◆ The problem:
Of all the lines in these entries, count those that contain "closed" and give only the total.

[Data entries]
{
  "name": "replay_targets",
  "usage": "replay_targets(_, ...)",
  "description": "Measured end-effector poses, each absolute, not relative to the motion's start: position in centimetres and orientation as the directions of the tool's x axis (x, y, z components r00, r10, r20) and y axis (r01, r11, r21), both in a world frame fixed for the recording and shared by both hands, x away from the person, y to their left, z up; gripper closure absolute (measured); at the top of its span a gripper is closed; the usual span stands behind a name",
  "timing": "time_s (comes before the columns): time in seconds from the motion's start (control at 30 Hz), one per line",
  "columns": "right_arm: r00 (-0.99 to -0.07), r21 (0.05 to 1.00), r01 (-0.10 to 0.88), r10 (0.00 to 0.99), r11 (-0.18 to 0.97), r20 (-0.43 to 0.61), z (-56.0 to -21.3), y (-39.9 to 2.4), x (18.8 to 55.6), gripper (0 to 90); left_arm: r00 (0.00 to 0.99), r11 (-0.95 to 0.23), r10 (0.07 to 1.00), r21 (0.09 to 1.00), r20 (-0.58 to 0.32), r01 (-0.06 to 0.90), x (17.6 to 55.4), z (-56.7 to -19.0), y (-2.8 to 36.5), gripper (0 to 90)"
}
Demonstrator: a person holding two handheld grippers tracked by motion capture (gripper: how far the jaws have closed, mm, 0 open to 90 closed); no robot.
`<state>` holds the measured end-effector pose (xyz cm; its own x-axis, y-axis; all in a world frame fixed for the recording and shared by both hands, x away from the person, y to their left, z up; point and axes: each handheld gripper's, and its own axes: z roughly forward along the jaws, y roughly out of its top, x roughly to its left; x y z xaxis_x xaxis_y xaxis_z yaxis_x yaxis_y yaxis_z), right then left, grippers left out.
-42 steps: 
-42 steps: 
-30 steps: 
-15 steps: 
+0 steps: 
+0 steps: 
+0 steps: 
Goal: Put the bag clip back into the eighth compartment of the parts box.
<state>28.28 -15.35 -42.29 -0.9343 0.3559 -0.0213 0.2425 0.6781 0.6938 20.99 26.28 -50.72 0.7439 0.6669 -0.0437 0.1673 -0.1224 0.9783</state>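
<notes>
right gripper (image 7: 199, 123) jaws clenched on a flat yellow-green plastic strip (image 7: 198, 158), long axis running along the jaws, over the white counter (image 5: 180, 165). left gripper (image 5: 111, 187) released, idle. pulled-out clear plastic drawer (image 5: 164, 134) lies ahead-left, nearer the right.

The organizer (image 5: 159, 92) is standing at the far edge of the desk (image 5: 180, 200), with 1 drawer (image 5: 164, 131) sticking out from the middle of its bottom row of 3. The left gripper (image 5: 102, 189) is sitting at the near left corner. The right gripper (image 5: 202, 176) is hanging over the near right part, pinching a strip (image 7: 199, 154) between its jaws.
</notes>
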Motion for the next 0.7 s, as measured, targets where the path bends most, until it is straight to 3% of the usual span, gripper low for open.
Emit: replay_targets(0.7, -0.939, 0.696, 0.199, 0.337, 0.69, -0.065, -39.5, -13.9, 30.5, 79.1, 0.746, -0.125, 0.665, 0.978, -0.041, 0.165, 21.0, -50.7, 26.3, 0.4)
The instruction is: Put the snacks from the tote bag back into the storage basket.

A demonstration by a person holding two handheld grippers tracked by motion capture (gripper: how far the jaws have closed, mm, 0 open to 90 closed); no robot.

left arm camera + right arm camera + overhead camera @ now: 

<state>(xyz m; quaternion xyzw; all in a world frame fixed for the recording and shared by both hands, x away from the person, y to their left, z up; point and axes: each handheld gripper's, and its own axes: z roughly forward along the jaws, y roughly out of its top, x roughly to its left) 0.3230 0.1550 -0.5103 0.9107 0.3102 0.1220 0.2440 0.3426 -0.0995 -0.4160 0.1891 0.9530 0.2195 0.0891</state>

◆ Answer to this task:
3